Work task:
A verbatim transcription of the listing below is required, without its pictures.

Dataset section:
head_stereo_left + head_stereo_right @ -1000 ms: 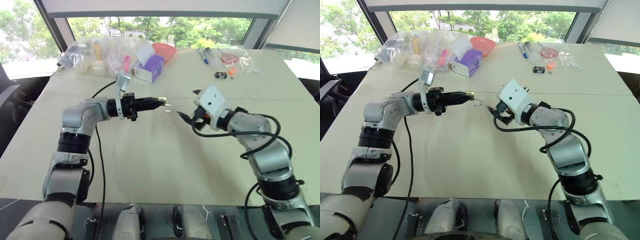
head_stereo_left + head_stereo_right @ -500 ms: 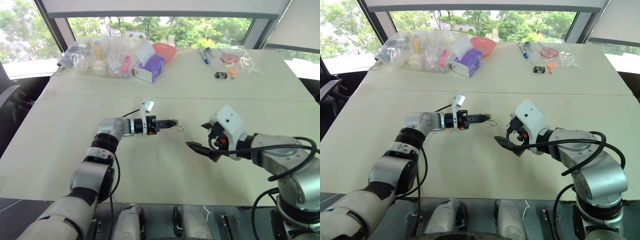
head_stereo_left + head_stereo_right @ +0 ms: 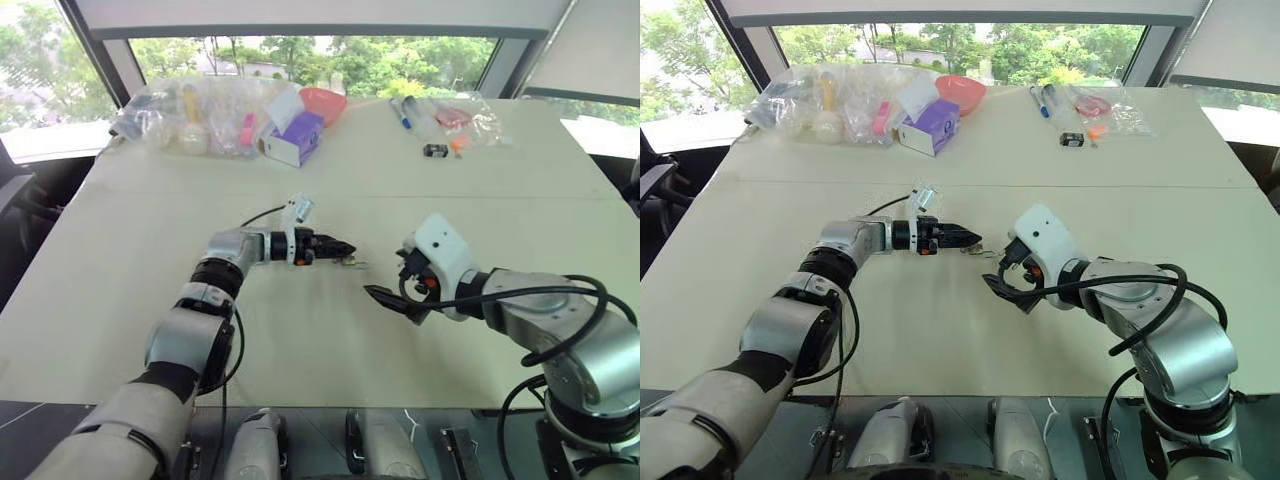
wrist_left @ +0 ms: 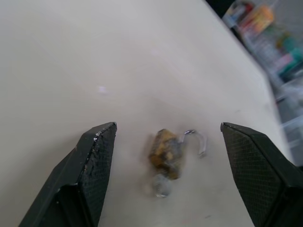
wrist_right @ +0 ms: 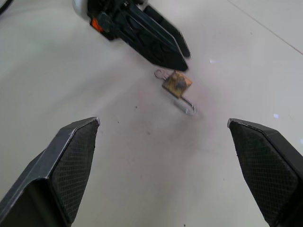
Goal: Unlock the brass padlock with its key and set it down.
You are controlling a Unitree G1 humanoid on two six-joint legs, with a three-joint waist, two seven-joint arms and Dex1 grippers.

Answer to this exercise:
head_stereo_left + head_stereo_right @ -1000 ms: 
head_stereo_left + head_stereo_right @ -500 ms: 
head_stereo_left + head_stereo_right @ +0 ms: 
wrist_left @ +0 ms: 
wrist_right @ +0 ms: 
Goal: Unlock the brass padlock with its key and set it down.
You are controlling a Unitree G1 humanoid on two six-joint legs, with a three-joint waist, two seven-joint arms and Dex1 grippers.

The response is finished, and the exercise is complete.